The G7 can afford to vaccinate the globe, end this pandemic, and stop poverty rising
But so far, they have done far too little to make a difference.
Mark Miller, Director of Development and Public Finance at the Overseas Development Institute, speaks to the Politics JaM Podcast about what G7 should be doing to end this pandemic, the domestic politics of aid in advanced democracies, and the impact aid has in developing nations
June 8, 2020 (London) – By spending just $13bn more (0.03% of their GDP), the G7 could end this pandemic by vaccinating people in low-income nations. So far, however, the G7’s response has fell disappointingly short. The G7 leaders should act this week to end this pandemic for their own citizens and the world.
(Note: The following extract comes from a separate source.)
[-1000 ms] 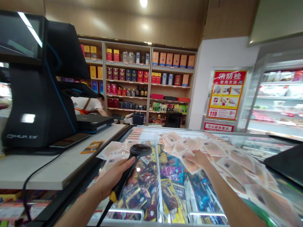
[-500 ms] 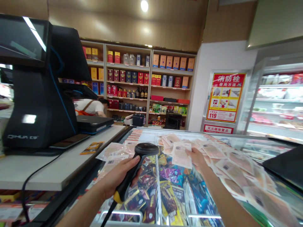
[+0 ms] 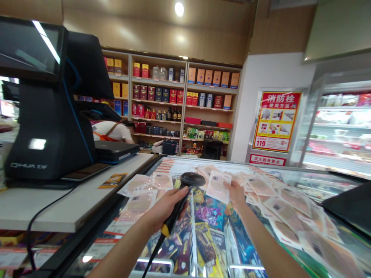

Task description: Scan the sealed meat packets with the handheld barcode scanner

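Observation:
My left hand is wrapped round the handle of a black and yellow barcode scanner, its head raised over the glass-topped freezer. Between the fingers of my right hand is the edge of a clear flat packet with a barcode label. The scanner head is close to the packet's left side, apart from it. More such packets lie overlapping to the right of my right hand. A smaller group of packets rests on the glass left of the scanner. Wrapped ice creams show through the glass below.
A black checkout terminal stands on the white counter at left, near a phone and an orange snack packet. A person in a white top bends beyond it. Shelves of boxes line the back wall.
The scanner in my left hand has moved right and slightly up, nearer the packet. My right hand has shifted the packet a little left and tilted it.

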Demonstrator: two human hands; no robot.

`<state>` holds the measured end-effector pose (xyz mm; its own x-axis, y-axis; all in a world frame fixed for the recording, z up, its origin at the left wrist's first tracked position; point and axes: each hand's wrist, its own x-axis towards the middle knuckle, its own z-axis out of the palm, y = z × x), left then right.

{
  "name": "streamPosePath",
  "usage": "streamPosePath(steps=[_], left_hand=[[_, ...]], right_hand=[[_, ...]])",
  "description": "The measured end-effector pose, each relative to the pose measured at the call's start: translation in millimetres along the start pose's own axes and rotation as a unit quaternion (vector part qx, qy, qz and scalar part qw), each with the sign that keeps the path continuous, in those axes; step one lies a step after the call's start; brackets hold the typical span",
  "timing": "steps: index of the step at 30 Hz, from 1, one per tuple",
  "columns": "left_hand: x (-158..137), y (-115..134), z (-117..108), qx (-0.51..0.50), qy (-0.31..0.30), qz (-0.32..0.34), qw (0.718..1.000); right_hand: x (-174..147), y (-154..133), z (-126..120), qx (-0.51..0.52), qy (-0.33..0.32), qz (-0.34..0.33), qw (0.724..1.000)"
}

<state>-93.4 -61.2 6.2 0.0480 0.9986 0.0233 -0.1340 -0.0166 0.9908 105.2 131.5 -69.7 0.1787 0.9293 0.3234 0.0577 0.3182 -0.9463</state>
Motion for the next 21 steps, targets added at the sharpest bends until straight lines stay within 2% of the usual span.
streamPosePath(steps=[5,9,14,21], left_hand=[[26.4,-12.8,-0.8,-0.004,0.049,0.023,0.999],[33.4,-19.1,-0.1,-0.009,0.024,0.022,0.999],[27.1,-18.0,-2.5,-0.01,0.013,0.013,1.0],[26.4,-17.6,-1.3,-0.018,-0.005,0.016,1.0]], right_hand=[[3.9,5.0,1.7,-0.018,0.021,-0.02,0.999],[6.4,8.5,0.4,-0.025,0.028,-0.027,0.999],[8.1,9.5,-1.8,-0.05,0.034,-0.031,0.998],[4.1,5.5,0.6,-0.023,0.033,-0.01,0.999]])
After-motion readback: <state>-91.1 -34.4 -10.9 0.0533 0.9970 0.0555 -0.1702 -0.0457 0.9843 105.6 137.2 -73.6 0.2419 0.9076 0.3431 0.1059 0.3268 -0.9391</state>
Low-income governments, which spend only $8-10 per person on healthcare, cannot afford to vaccinate their own citizens. COVID-19 has also led to 100 million more falling into extreme poverty. But the G7 has so far spent little extra in aid while the world faces a humanitarian crisis.
Mark Miller said that, “Internationally, the response has been poor. The G7 summit is a bit of an opportunity to reset some of that and for the G7 nations to show some leadership”.
The domestic politics of aid expenditure is partly to blame for the G7’s lacklustre response. In the UK, politicians have so far not told a convincing story about why we should be spending more on aid.
This is disappointing as aid is at its most effective during humanitarian crises such as COVID-19. Aid, can, however, also harm political development in fragile states and is not the panacea for ending poverty.